Abstract

Porous TiAl3 intermetallics were fabricated through vacuum reactive sintering from Ti–75Al at.% elemental powder mixture. The phase compositions, expansion behaviors, pore characteristics and microstructure evolution of TiAl3 intermetallics were investigated, and the pore formation mechanism was also proposed. It was found that the actual temperature of compacts showed an acute climb from 668 to 1244 °C in 166s, while the furnace temperature maintained the linear growth of 5 °C/min, which indicated that an obvious thermal explosion (TE) reaction occurred during sintering, and only single-phase TiAl3 intermetallic was synthesized in TE products.
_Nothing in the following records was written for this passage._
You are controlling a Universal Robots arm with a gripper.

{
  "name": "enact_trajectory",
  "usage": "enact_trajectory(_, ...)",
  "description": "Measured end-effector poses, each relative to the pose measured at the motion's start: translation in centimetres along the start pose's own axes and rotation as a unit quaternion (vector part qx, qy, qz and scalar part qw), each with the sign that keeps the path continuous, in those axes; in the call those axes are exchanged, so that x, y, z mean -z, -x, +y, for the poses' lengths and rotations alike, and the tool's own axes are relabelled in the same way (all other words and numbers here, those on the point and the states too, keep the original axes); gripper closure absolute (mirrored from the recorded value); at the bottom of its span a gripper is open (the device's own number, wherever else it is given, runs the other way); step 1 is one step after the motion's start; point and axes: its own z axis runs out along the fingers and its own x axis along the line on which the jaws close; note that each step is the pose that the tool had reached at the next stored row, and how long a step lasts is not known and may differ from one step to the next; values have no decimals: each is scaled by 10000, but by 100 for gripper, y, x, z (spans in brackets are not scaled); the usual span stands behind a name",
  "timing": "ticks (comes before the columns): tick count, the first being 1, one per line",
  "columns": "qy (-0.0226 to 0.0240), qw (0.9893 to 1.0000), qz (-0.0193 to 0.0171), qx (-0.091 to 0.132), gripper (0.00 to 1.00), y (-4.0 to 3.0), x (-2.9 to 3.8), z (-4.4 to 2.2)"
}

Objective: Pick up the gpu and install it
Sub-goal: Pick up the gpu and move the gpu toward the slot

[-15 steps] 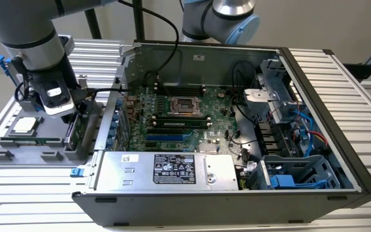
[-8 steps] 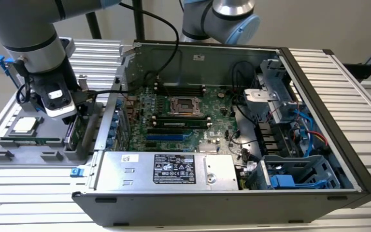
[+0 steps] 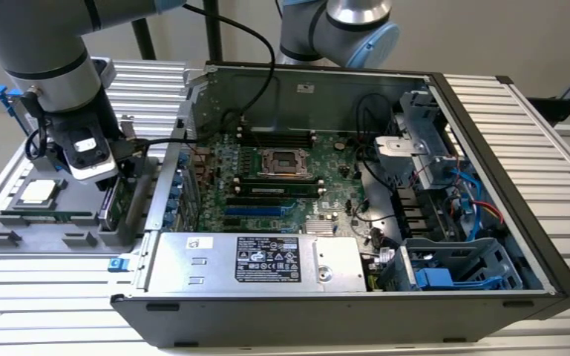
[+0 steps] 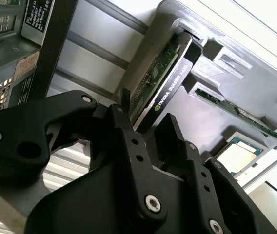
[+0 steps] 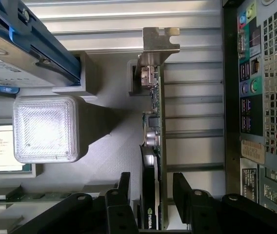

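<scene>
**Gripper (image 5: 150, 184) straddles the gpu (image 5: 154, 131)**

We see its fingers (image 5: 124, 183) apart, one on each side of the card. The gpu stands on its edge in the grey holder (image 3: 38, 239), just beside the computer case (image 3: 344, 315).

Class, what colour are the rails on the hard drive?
Blue; the hard drive rails show best in the first wrist view.

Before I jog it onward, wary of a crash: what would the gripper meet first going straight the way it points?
Likely the upright gpu, a green circuit board with black cooler, standing in the grey holder: the open gripper is lined up astride its edge. Depth is unclear.
</scene>
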Motion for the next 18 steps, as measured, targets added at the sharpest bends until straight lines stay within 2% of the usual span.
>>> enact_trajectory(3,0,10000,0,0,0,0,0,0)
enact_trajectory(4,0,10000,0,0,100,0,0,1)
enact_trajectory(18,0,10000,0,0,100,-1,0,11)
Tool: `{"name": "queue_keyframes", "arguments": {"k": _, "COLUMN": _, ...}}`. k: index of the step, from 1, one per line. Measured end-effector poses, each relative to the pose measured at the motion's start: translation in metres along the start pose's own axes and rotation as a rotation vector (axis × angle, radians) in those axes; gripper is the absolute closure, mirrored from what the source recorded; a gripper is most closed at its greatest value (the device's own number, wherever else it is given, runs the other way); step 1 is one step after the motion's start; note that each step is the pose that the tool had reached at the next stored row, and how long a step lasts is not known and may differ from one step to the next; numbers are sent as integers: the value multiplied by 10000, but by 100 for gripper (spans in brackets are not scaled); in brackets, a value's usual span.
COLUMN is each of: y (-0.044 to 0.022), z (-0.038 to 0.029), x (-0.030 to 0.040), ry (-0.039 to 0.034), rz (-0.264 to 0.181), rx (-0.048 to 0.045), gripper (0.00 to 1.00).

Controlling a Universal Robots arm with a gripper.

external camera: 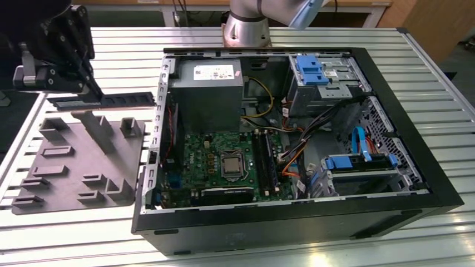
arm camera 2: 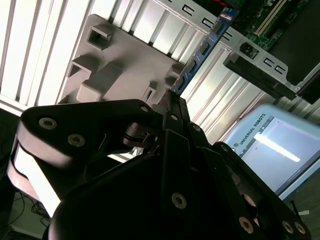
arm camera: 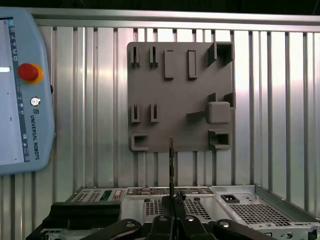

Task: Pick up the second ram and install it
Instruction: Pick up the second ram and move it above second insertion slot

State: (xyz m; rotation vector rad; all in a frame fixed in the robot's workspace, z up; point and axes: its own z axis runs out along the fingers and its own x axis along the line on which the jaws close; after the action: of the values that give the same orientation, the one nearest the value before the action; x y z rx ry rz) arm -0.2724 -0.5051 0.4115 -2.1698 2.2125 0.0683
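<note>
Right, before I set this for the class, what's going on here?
The robot arm's gripper is shut on a memory stick, holding it near one edge of the grey tray. The open computer case lies to the exterior view's right, and the stick is not yet in the motherboard.

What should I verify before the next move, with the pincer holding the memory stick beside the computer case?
1. Second ram gripped in the pincer: ok.
2. Ram off the grey tray: ok.
3. Ram above the motherboard slots: not ok, it is outside the case.
4. Slot latches open: cannot tell.
5. Cables away from the slots: cannot tell.
</note>
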Motion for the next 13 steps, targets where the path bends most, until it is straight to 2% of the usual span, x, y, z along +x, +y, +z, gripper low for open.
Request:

The open porosity increased from 22.2 (green compact) to 32.8% after reactive diffusion sintering at 600 °C and rised to 58.7% after TE, then decreased to 51.2% after high-temperature homogenization at 1100 °C. Therefore, TE reaction is the dominated pore formation mechanism of porous TiAl3 intermetallics. The pore evolution in porous TiAl3 intermetallics occurred by the following mechanisms: certain intergranular pores remained among powder particles of green compact, then low-temperature sintering resulted in a further increase in porosity due to the Kirkendall effect. Moreover, TE reaction gave rise to a dramatic volume expansion because of the rapid increase in temperature, and high-temperature sintering caused densification and a slight shrinkage.